Some of these questions are not mere challenges as much as they are design choices that require a level of ethical deliberation to decide upon – they are also incredibly context-specific. Another cooperative that attended the Deep Dive, for example, works to empower gig workers with free analytical insights that then also help inform local governance decisions. In the case of this cooperative, the board always has a majority of the cooperative – since it is locked into the bylaws and locked into member registrations, this control acts as the primary interest-preserving guardrail for members.

On the incentive front – this cooperative for gig workers also offered that within their model, gig workers receive dividends on the sale of their data insights to external agencies. In this scenario – when considering commodification of peoples’ data – it can be argued that massive companies already use their gig workers’ data to generate huge value. However, the value from the aggregate remains largely with the companies,  effectively offering only a trickle-down value to the workers. So, rather than ‘wrong’ financial incentives, such a structure is envisioned by the cooperative as redistributing the existing financial value of this data to the workers that generate it, to begin with.
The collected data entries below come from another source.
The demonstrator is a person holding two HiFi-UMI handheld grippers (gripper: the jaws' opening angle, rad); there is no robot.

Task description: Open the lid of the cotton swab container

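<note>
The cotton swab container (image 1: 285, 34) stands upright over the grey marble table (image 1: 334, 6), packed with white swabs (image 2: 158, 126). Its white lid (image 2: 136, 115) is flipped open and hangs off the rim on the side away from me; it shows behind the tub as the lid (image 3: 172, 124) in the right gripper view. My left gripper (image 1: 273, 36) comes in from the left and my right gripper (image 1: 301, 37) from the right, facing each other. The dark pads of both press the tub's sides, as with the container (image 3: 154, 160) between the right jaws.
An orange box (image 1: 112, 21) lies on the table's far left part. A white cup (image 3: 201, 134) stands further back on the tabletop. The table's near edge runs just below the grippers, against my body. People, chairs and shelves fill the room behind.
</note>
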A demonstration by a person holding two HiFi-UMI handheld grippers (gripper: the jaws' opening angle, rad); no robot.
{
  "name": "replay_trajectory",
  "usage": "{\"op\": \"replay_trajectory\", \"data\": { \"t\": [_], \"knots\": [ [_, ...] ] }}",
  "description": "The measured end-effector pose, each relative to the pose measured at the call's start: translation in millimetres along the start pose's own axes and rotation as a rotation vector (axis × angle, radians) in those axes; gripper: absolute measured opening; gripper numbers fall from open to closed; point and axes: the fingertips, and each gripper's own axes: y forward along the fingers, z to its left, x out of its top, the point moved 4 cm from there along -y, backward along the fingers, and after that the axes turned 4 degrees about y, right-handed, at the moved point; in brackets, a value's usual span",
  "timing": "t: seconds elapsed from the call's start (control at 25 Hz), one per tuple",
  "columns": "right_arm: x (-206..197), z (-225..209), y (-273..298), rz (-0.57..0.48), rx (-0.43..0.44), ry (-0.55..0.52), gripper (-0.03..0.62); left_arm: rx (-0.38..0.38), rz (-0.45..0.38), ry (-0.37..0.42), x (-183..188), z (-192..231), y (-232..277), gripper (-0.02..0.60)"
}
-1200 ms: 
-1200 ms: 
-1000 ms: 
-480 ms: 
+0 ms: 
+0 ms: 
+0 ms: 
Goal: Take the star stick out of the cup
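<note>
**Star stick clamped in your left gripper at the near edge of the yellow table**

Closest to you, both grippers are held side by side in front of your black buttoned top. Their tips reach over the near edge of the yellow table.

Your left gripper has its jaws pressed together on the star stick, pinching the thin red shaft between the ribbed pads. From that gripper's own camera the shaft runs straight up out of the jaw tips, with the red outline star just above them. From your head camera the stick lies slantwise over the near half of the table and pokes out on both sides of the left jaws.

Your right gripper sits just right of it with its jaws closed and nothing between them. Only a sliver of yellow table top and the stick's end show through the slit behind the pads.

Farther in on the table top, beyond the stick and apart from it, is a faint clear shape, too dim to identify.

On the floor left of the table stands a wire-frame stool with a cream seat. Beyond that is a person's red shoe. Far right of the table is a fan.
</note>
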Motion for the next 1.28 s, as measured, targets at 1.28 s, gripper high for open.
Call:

Further, by sharing with government agencies – workers are able to contribute to the larger value of their data to inform societal challenges, instead of receiving individual undervalued compensation from large companies.

On the matter of participation, for those running this cooperative, it was interesting to find that gig workers typically know their earning patterns are manipulated by algorithms – often resonating that “I have a theory about it, and how I can change the outcomes.” They want the digital tools to understand their data, and to gain more from it as a community of workers beyond what is afforded to them under large companies.

Who is the collective?’ : Decolonising data governance discourse

This Deep Dive also raised pertinent questions surrounding the language, power dynamics, and cultural nuances of data protection and management discourse. When we think about cooperatives as the ‘individual opting into a collective for common good,’ how are we defining this ‘good’? How many collectives are out there, who is defining the collective and where is the space for the marginalised, the more vulnerable within data envisioned as a collective? If one does not weigh these questions, how can one move toward a truly equitable data economy – one that does not end up appealing to systemic concepts that have harmed vulnerable communities.

A pure individualist vision of the data economy holds the risk of weaponisation against minorities or vulnerable communities. Notions of ‘greater good’ have historically ignored minorities, and it is important to protect these communities from opting into their own oppression through a possibly utilitarian conception of data governance. As such, Eurocentric technology and data governance solutions must be rethought in a way that empowers oppressed communities rather than adding another layer to existing disadvantages. Further, a lot of the marginalised members of a cooperative may have epistemic disadvantages even if they are part of a collective governance group. There is certainly a need to empower individuals in the data economy, but this restructuring must involve weaker sections as well – without oppressing them further or structurally infantilising their agency.

In closing, perhaps the need of the hour is larger than what may be considered ‘a group of people deciding for many others.’ Perhaps newer conceptions of democratic data governance must seek to empower not just ‘citizenry at large,’ but look to add complexity to the concept of the citizenry and ask who has agency within it. How can we use data and unlock its value to address a challenge as old as time – meaningfully bridging the gap for the vulnerable sections of our society?